We leveraged advanced text-mining technology for processing unstructured drug safety data. We noted that although the recall of our text-mining pipeline was improved significantly after enhancing the CTCAE dictionary with the irAE terms manually extracted from drug labels, some of the irAE terms could not be identified by the dictionary lookup method used in our pipeline. We have checked underlying reasons behind the unrecognized terms and found out that most of these unrecognized terms are related to the laboratory tests, including Aspartate aminotransferase increased, Alanine aminotransferase increased, Blood bilirubin increased, Blood thyroid stimulating hormone increased, Blood thyroid stimulating hormone decreased, Amylase increased, and Lipase increased. We believe that with this pattern identified, the issue can be fixed using a rule-based approach in the future update.

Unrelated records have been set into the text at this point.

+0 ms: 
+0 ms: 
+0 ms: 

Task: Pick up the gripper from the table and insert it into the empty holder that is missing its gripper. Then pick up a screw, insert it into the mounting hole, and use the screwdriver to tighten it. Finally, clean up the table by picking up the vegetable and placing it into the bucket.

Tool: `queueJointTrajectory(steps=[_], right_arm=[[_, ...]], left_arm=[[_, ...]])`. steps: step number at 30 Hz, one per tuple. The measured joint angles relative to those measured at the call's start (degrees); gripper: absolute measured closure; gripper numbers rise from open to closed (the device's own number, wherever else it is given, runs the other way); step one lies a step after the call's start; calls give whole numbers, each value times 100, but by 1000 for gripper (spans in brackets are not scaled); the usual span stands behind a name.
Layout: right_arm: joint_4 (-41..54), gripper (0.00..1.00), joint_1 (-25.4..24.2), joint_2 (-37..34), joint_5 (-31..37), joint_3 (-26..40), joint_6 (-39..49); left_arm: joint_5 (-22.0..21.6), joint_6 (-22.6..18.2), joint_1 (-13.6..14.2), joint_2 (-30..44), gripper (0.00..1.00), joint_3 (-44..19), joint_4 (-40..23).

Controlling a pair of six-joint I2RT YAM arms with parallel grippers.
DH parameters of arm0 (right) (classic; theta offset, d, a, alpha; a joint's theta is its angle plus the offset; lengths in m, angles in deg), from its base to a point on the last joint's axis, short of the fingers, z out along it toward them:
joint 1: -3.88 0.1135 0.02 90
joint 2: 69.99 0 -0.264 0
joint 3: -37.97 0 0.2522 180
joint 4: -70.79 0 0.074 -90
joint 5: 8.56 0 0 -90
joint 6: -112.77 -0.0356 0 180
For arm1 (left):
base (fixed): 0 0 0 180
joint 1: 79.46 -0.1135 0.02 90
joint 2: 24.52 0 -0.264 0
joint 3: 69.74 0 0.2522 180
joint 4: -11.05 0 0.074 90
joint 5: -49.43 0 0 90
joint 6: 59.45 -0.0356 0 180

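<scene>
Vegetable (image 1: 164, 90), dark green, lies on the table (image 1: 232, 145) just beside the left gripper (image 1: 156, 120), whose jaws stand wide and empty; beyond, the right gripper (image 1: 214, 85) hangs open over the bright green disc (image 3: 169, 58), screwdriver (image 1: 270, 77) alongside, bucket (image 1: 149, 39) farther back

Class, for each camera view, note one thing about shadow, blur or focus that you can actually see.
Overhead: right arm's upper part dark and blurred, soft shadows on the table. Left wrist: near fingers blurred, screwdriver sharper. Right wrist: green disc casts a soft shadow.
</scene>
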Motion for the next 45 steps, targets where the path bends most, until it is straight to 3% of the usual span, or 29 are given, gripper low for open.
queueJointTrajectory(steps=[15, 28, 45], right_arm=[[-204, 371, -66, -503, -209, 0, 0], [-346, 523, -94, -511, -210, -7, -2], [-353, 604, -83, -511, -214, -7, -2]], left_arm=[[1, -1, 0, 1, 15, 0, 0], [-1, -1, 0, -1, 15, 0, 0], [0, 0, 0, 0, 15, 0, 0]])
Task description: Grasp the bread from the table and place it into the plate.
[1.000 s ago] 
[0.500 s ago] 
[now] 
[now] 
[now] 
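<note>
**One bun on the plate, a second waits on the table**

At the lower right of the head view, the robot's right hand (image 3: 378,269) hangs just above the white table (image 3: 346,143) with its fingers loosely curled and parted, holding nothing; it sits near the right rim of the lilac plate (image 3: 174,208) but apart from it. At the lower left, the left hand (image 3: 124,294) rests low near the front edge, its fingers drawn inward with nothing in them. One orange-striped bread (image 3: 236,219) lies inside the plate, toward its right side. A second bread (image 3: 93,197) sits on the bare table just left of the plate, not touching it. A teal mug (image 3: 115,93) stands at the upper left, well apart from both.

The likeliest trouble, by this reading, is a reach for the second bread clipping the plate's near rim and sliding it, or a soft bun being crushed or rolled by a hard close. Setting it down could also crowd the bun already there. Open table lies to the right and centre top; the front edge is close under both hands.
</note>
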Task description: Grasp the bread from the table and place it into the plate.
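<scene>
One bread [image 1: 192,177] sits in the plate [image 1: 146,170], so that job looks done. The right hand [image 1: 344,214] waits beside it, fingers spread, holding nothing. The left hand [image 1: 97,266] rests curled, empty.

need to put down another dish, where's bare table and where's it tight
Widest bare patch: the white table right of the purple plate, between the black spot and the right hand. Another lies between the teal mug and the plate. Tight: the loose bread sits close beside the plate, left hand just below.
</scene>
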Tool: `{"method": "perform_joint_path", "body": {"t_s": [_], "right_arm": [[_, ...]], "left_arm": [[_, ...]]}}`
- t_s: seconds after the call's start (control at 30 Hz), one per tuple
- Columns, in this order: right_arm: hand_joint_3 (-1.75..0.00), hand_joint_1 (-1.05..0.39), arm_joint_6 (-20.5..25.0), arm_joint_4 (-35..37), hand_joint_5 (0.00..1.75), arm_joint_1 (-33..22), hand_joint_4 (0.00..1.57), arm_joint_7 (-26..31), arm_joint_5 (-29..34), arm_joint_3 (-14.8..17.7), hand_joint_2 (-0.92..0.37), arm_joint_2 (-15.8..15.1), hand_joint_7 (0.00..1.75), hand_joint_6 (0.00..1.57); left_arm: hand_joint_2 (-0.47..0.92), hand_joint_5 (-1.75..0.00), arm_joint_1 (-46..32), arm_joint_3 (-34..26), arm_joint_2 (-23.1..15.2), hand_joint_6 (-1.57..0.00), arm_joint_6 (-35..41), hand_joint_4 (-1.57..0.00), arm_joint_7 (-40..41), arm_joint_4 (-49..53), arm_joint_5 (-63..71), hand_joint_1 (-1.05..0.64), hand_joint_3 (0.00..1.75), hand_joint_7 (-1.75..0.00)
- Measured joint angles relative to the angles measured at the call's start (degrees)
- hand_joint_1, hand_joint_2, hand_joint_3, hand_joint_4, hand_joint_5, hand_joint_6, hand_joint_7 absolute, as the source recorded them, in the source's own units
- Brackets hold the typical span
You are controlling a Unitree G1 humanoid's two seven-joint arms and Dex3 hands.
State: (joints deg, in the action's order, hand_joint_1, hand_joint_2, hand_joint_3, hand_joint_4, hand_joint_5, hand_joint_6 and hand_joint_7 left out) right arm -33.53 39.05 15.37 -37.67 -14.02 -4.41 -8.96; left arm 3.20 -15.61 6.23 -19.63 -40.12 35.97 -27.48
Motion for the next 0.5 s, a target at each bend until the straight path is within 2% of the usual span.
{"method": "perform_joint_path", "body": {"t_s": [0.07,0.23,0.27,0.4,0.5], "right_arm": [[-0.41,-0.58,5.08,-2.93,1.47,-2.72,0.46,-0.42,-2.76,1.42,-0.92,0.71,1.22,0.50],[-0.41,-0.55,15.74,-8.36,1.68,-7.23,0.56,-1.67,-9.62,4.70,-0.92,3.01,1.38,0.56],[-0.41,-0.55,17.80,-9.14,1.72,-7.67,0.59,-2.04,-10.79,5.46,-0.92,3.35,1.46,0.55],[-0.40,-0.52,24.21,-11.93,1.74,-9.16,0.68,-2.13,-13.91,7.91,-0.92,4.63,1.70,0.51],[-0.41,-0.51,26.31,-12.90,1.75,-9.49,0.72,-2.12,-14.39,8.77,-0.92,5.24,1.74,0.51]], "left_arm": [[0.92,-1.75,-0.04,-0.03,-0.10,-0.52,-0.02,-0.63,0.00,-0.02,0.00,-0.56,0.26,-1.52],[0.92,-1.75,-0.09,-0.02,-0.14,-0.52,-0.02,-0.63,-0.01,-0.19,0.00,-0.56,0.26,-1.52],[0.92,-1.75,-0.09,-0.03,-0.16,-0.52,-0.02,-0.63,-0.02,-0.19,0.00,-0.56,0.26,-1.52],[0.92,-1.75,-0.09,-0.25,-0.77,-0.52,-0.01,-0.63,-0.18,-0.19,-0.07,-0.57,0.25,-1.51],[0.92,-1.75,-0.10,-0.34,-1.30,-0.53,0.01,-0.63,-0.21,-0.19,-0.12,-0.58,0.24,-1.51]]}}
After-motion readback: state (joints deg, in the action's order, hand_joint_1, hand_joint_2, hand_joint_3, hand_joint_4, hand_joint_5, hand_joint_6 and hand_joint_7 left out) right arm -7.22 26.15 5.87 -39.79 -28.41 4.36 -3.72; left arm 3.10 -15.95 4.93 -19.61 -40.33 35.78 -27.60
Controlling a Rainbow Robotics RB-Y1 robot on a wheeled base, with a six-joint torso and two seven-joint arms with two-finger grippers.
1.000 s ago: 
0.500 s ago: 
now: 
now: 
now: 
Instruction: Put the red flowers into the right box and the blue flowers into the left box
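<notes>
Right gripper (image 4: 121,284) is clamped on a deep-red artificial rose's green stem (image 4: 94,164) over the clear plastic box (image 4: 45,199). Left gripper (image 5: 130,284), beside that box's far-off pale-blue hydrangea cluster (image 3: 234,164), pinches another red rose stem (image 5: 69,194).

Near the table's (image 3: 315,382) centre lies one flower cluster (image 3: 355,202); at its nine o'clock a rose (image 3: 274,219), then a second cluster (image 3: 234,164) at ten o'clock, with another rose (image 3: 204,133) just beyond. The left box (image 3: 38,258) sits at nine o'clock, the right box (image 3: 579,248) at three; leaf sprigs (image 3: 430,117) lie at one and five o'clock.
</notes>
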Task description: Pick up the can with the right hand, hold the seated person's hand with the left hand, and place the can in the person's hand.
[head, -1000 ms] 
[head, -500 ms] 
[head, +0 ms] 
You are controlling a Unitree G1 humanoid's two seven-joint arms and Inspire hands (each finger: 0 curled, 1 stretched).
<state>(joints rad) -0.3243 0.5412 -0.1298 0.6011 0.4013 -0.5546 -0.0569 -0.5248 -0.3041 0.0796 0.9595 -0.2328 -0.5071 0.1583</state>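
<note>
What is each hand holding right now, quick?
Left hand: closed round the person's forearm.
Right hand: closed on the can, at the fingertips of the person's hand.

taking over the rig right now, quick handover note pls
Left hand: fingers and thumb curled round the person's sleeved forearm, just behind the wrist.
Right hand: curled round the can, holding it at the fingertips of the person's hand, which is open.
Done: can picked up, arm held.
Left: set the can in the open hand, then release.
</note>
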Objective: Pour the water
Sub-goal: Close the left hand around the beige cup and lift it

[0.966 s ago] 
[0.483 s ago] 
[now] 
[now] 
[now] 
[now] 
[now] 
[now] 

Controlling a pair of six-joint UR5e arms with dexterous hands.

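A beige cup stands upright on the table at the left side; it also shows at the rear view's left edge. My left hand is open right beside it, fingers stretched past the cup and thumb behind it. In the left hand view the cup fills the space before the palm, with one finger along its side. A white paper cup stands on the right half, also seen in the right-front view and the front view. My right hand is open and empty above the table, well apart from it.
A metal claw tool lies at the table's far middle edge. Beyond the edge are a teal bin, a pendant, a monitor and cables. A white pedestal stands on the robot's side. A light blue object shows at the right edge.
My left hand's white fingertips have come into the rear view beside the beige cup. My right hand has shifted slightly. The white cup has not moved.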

For the MedDRA-based text mining pipeline, we did not evaluate the baseline performance as the main purpose is to demonstrate that the coverage of the CTCAE for capturing irAEs is limited and additional efforts should be taken to produce a CTCAE extension with a relatively comprehensive list of irAEs coded in MedDRA. Therefore, despite the fact that we had limited evaluation on the text mining tool, the comparison of evaluation still demonstrated that the CTCAE needs an extension to meet the irAEs standardization task.
Conclusion
In this study, we implemented a number of text mining pipelines to assess the coverage of CTCAE for capturing irAEs for the purpose of standardization. We demonstrated that the CTCAE may satisfy the basic requirement for representing irAEs as illustrated in the FAERS signal detection, while CTCAE needs to be extended to cover more irAE terms to achieve the specific demand in advanced clinical research and application on irAEs.